Die letzten Filme des Festivals sind zu sehen, und schon ganz bald werden wir wissen, wer in diesem Jahr die Goldene Palme mit nach Hause nehmen darf... Aber noch darf spekuliert und gewettet werden.
Heute gibt es aktuelle Texte zu lesen zu Elle s'appelle Sabine, einem einfühlsamen Dokumentarfilm, den die französische Schauspielerin Sandrine Bonnaire über ihre autistische Schwester Sabine Bonnaire gedreht hat, und der in der QUIZAINE DES REALISATEUR zu sehen war.

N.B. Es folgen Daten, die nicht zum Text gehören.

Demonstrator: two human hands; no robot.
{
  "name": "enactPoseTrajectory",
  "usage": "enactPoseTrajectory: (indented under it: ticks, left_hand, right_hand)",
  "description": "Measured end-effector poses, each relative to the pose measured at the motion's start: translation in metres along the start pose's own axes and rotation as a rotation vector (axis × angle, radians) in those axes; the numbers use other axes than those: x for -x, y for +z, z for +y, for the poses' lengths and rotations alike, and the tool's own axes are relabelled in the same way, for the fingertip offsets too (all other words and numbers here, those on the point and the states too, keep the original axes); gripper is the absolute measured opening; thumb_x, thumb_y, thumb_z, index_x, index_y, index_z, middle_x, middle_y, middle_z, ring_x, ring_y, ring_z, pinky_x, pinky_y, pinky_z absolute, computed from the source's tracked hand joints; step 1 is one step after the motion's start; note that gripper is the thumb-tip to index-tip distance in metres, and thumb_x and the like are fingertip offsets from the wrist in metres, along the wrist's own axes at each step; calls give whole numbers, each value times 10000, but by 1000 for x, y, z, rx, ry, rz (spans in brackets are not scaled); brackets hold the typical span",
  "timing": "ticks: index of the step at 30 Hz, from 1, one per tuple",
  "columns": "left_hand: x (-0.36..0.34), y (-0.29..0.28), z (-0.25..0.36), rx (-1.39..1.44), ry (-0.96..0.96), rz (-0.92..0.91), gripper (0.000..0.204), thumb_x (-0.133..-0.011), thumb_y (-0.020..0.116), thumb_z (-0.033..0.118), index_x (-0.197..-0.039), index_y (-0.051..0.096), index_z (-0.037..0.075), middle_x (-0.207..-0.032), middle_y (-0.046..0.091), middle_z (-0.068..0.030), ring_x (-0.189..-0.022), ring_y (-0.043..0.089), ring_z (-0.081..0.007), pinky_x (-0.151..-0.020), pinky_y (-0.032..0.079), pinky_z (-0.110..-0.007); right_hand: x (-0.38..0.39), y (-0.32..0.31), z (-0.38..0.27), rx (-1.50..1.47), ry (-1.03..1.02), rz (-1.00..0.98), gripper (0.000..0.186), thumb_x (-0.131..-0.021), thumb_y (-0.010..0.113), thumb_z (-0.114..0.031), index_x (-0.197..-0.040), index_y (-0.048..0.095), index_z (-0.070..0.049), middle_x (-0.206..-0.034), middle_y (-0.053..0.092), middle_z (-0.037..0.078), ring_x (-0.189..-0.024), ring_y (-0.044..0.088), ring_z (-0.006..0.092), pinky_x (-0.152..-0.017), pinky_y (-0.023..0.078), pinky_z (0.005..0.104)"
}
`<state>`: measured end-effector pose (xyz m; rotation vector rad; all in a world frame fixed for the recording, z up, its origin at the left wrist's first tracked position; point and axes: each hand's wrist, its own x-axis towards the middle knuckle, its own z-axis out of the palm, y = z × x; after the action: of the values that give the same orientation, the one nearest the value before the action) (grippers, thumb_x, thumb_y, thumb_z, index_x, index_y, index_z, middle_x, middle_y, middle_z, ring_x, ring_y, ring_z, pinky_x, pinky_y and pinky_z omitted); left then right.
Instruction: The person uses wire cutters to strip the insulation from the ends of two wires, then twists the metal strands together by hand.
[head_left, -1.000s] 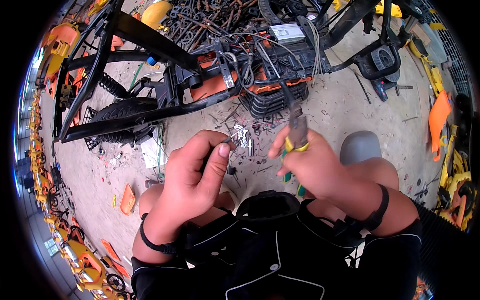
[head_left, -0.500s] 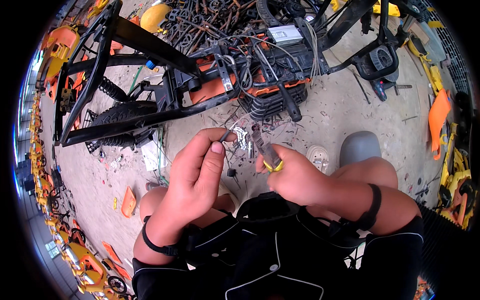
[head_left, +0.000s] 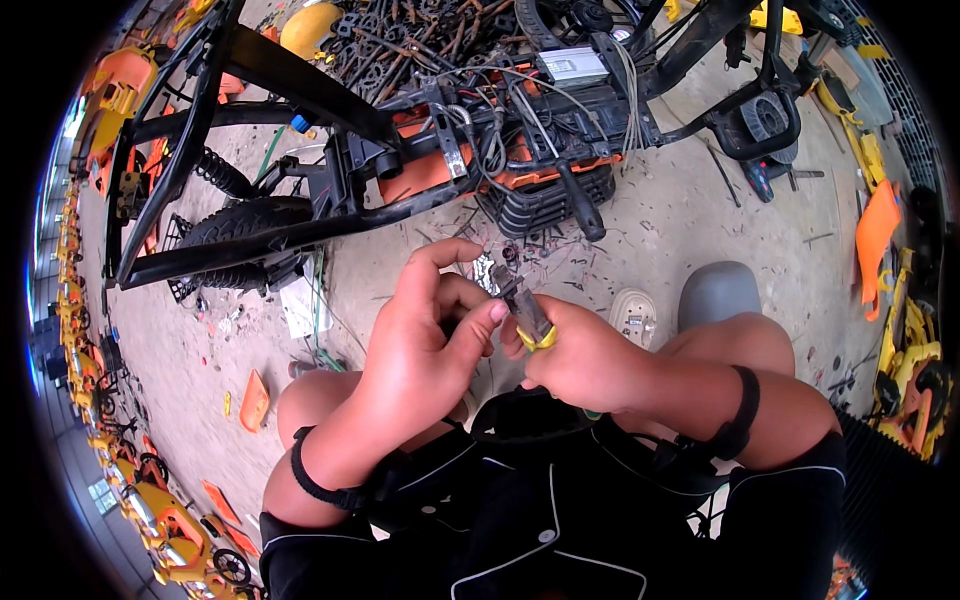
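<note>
On the far side, a black vehicle frame [head_left: 280, 238] holds coiled cables [head_left: 492, 150], a silver box [head_left: 572, 66] and an orange panel [head_left: 425, 175]. Concrete floor [head_left: 660, 235] is strewn with scraps; dark metal parts [head_left: 420, 40] are heaped beyond, yellow vehicles [head_left: 165, 510] line the left. Near centre, pliers [head_left: 529, 316] show a worn grey head, yellow at the neck, tilted toward far left. The right hand [head_left: 580, 352] is clenched around their handles. The left hand [head_left: 415, 345] pinches a small dark piece [head_left: 509, 288] at the pliers' head, index finger raised free. Whether the jaws grip it: cannot tell.
</note>
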<state>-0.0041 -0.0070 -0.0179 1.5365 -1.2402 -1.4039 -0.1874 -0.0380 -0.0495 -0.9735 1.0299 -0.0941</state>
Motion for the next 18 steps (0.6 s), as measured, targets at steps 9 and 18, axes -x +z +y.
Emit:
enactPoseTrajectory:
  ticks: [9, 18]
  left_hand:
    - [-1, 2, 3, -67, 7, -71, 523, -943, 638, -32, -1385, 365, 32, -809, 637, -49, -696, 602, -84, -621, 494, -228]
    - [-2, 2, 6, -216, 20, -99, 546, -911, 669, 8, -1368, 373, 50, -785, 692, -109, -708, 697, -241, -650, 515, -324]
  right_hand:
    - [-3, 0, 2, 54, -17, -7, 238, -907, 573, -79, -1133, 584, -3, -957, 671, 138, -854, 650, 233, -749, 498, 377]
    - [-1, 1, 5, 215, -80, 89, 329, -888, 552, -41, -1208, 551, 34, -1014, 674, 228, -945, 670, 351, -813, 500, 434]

James Grays Wettbewerbsbeitrag We Own The Night ist der erste Film in diesem Jahr, in dem es Buhrufe zu hören gab. Wie auch in seinem Film THE YARDS spielen Mark Wahlberg und Joaquin Phoenix die Hauptrollen. In den 80er Jahren, im Nachtclubmilieu New Yorks angesiedelt steht der Clubbesitzer Bobby zwischen den Fronten: Einerseits ist er Sohn des Polizeichefs und andererseits hat er mit der Mafia zu tun – das kann nicht lange gut gehen.
Last not least: Die Provokateurin des französischen Kinos, Catherine Breillat hat es erstmals in den Wettbewerb von Cannes geschafft, und zwar mit der Verfilmung ihres Lieblingsromans von Barbey d’Aurevilly von 1851. Darin ist ein schöner Mann hin- und hergerisssen zwischen der Liebe zu seiner edlen Braut und zu seiner lustgierigen Geliebten. Gespielt wird diese von keiner anderen als Asia Argento, die damit in drei Filmen als laszive Femme Fatale brilliert: In Abel Ferraras Go Go Tales, in Olivier Assayas Boarding Gate und nun noch in Une Veille Maîtresse – Eine alte Geliebte.